Leave out any pictures and transcribe all other data below exactly.

Dataset content: Begin

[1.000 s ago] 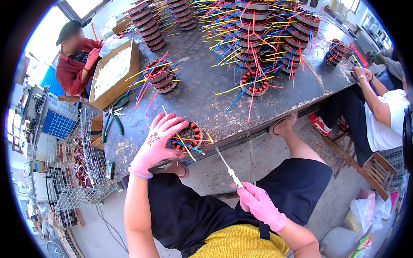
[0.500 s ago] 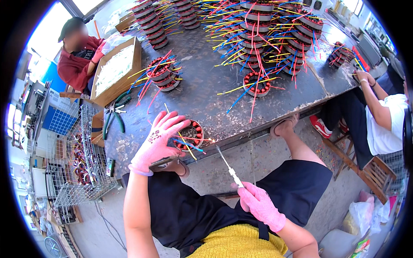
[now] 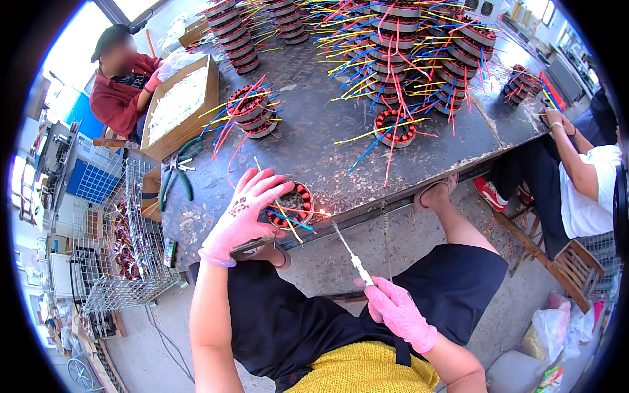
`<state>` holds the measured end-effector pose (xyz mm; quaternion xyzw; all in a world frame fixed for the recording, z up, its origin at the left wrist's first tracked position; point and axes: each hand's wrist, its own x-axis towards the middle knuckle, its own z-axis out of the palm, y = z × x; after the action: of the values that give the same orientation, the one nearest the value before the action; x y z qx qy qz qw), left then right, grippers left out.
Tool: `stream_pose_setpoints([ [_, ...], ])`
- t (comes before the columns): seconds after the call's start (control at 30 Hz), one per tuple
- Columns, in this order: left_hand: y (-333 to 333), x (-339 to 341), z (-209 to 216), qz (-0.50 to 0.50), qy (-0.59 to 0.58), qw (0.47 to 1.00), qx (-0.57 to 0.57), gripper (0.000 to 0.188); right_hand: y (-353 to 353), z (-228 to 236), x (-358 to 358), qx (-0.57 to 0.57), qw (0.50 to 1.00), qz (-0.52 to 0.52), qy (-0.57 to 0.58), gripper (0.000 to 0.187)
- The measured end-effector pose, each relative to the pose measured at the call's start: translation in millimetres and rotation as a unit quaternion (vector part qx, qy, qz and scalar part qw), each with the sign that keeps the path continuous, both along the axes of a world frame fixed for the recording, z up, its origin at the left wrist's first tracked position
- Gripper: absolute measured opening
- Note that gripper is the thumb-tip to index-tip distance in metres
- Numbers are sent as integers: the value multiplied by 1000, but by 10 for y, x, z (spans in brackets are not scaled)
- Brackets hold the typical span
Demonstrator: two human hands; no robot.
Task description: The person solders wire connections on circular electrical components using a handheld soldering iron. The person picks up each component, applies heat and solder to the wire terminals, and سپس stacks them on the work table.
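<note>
Wound stator ring (image 3: pixel 306 200) at the near edge of the table (image 3: pixel 341 173), with left hand (image 3: pixel 246 206) over its left side, palm down, fingers outstretched and spread from the thumb. Beyond that edge, above the lap, right hand (image 3: pixel 398 311) with fingers curled tightly around a white-handled tool (image 3: pixel 359 265), slim tip angled toward a small glow (image 3: pixel 325 213) just beside the ring. Farther in, well apart across the tabletop, short stack of stators (image 3: pixel 252 112) and lone stator (image 3: pixel 405 135).
</note>
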<state>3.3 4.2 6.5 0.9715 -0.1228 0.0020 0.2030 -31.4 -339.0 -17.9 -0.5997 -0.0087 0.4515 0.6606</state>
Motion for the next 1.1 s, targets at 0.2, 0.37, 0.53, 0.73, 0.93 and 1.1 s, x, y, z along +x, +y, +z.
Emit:
stream_pose_setpoints([
  [0.2, -2, 7, -10, 0, 1, 1000, 8, 96, 42, 69, 11, 14, 999, -7, 48, 37],
  [0.37, 10, 6, -35, -3, -5, 1000, 12, 97, 38, 92, 30, -4, 1000, 2, 11, 33],
  [0.53, 11, 9, -33, -4, -6, 1000, 11, 98, 27, 88, 16, -6, 1000, -2, 17, 36],
  [0.73, -4, 3, -22, 1, -2, 1000, 13, 98, 22, 80, 41, -21, 999, 24, -23, 33],
  [0.93, -13, -1, -13, 2, -3, 1000, 12, 99, 30, 64, 28, -14, 1000, 10, -15, 33],
  [1.1, -9, 8, -25, -2, -6, 1000, 16, 99, 24, 28, 15, -6, 1000, 7, -27, 32],
])
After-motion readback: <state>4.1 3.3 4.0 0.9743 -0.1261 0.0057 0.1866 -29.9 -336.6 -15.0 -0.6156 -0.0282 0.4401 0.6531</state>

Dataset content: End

**Answer space:**
[1.000 s ago] 
[0.500 s ago] 
[now] 
`<state>` holds the measured end-effector pose (xyz mm; quaternion xyzw; all in a world frame fixed for the recording, z up, its origin at the left wrist's first tracked position; point and axes: each hand's wrist, its own x-axis towards the middle knuckle, its own z-axis out of the palm, y = z × x; after the action: of the values that give the same orientation, the one nearest the value before the action; x y z qx qy qz qw), left then right, grippers left out.
Tool: `stream_pose_setpoints([ [_, ...], ])`
- t (comes before the columns): seconds after the call's start (control at 30 Hz), one per tuple
- Columns, in this order: left_hand: y (-333 to 333), x (-339 to 341), z (-209 to 216), qz (-0.50 to 0.50), qy (-0.59 to 0.58), qw (0.47 to 1.00), qx (-0.57 to 0.57), gripper (0.000 to 0.188); right_hand: y (-353 to 353), z (-228 to 236), x (-358 to 358), qx (-0.57 to 0.57), qw (0.50 to 1.00), qz (-0.52 to 0.52), qy (-0.57 to 0.58), gripper (0.000 to 0.187)
- The measured end-effector pose, each relative to the pose measured at the call's start: translation in millimetres and rotation as a unit quaternion (vector part qx, qy, qz and scalar part qw), each with the sign that keeps the path continuous, both along the axes of a world frame fixed for the recording, z up, its origin at the left wrist's first tracked position
- Gripper: absolute measured opening
- Note that gripper is the thumb-tip to index-tip distance in metres
- Numbers are sent as integers: the value multiplied by 1000, but by 10 for y, x, z (spans in brackets are not scaled)
- Brackets hold the typical span
Demonstrator: two human hands; no robot.
Task description: The person solders wire connections on circular electrical components using a handheld soldering iron. The person picks up each component, applies heat and solder to the wire terminals, and سپس stacks them on the work table.
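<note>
Wound stator ring (image 3: pixel 306 200) at the near edge of the table (image 3: pixel 341 173), with left hand (image 3: pixel 246 206) over its left side, palm down, fingers outstretched and spread from the thumb. Beyond that edge, above the lap, right hand (image 3: pixel 398 311) with fingers curled tightly around a white-handled tool (image 3: pixel 359 265), slim tip angled toward a small glow (image 3: pixel 325 213) just beside the ring. Farther in, well apart across the tabletop, short stack of stators (image 3: pixel 252 112) and lone stator (image 3: pixel 405 135).
</note>
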<state>3.3 4.2 6.5 0.9715 -0.1228 0.0020 0.2030 -31.4 -339.0 -17.9 -0.5997 -0.0087 0.4515 0.6606</state>
Motion for the next 1.1 s, targets at 0.2, 0.37, 0.53, 0.73, 0.93 and 1.1 s, x, y, z along +x, +y, +z.
Emit:
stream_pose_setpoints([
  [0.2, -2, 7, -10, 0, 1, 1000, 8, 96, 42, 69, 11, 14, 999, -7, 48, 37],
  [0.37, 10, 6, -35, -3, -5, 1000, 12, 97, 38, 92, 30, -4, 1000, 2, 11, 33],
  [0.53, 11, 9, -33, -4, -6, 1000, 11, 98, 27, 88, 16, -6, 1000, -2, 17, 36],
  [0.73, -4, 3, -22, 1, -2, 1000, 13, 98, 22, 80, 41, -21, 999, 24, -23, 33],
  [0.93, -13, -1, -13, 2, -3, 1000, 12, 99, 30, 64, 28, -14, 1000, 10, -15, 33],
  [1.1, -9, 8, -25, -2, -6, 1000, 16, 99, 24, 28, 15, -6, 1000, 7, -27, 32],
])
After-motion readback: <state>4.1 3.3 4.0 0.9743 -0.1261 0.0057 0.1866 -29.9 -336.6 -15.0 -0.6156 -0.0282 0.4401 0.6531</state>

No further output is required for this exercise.